GEO database, the full name of gene expression omnibus, is a gene expression database created and maintained by National Biotechnology Information Center NCBI. It was constructed in 2000 and contains high-throughput gene expression data submitted by research institutions around the world. In our study, GSE41655 and GSE57965 datasets were downloaded from GEO.
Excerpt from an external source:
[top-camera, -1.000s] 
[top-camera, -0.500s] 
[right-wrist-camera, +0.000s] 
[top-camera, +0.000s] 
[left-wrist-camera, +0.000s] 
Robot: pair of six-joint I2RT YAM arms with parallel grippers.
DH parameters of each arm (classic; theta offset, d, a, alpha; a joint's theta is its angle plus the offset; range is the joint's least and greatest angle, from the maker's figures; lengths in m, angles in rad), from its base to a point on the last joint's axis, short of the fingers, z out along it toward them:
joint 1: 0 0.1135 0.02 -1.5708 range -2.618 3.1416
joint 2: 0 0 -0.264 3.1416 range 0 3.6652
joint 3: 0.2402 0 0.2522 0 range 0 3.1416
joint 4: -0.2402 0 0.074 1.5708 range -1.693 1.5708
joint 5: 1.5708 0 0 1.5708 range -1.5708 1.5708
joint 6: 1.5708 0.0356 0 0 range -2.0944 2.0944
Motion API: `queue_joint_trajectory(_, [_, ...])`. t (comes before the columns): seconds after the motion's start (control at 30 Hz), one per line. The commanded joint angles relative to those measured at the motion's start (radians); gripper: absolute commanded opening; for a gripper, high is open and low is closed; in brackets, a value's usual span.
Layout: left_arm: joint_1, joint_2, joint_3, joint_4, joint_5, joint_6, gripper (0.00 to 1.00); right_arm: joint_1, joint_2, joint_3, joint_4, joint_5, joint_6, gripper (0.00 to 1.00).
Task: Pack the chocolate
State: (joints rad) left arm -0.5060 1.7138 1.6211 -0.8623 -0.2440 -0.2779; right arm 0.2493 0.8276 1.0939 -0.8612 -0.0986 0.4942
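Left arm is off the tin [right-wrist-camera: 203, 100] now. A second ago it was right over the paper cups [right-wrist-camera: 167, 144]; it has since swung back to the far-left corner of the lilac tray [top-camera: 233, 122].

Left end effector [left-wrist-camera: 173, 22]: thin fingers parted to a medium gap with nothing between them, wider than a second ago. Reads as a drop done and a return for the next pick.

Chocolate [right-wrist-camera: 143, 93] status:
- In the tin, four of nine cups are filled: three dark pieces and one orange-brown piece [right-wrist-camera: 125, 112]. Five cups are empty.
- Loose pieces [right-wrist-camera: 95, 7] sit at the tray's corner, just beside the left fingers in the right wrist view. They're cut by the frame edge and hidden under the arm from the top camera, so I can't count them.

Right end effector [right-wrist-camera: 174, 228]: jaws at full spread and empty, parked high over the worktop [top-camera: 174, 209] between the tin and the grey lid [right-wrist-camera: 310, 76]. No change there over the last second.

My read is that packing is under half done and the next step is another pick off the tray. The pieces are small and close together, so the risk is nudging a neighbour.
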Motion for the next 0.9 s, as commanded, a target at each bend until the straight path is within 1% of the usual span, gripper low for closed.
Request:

GSE41655, including 20 healthy colonics, 20 colorectal adenomas, and 20 colorectal cancer tissue. MicroRNA expression profiling analysis of these tissues was constructed on Affymetrix Human Transcriptome Array 2.0 (GPL17586). Dataset GSE57965, including 5 adenomas and 9 adenocarcinomas, was processed by Affymetrix Human Gene Expression Array (PrimeView) (GPL15207).

DEMs Analysis

GEO2R, an R-associated web application, was applied to filtrate DEMs between adenoma samples and adenocarcinoma samples. We also used R software to analyze two sets of data. The p < 0.05 and| log FC| ≥ 1 were considered as cutoff criterion.11

Functional and Pathway Enrichment Analysis

GO functional analysis and KEGG pathway analysis were performed to predict the potential functions of the DEMs by using the Database for Annotation, Visualization, and Integrated Discovery (FunRich; Upregulated and downregulated DEMs were submitted to the FunRich online program. The top 10 items of the cellular component (CC), biological process (BP), and molecular function (MF) categories were then sorted and presented in the form of pie graphs. Cytoscape software was utilized to perform KEGG (Kyoto Encyclopedia of Genes and Genomes) enrichment analysis. ClueGO is a Cytoscape plug-in, which visualizes non-redundant biological terms for a large number of gene clusters in functional packet networks. By uploading target genes, the network graph according to kappa statistics was established.

Prediction of Potential DEMs Target mRNAs and microRNA-mRNA Regulatory Network

MicroRNAs inhibit the expression of target genes mainly by binding to target mRNA, or promoting the degradation of mRNA, or hindering its translation. Accurate and rapid prediction of microRNA target genes by bioinformatics methods can provide clues for the study of microRNA function. Upregulated and downregulated DEMs were submitted to the FunRich online program to achieve target genes. Besides, GSE57965 was obtained from the GEO database. By combining the target genes from FunRich software and differential expression analysis of GSE57965, the intersection genes between the two results were selected and the microRNA-mRNA regulatory network was constructed by utilizing Cytoscape software.

Analysis of the microRNAs and Their Association with Prognosis of Colorectal Cancer Patients

The Kaplan–Meier plotter can evaluate the effect of genes (mRNA, microRNA, protein) on the survival rate of 21 cancer types (including breast cancer, ovarian cancer, lung cancer, and gastric cancer). The sources of the database include GEO, EGA, and TCGA.12 Each identified microRNA will be entered into this online tool to assess the survival rate of colorectal cancer patients according to the Kaplan Meier curve.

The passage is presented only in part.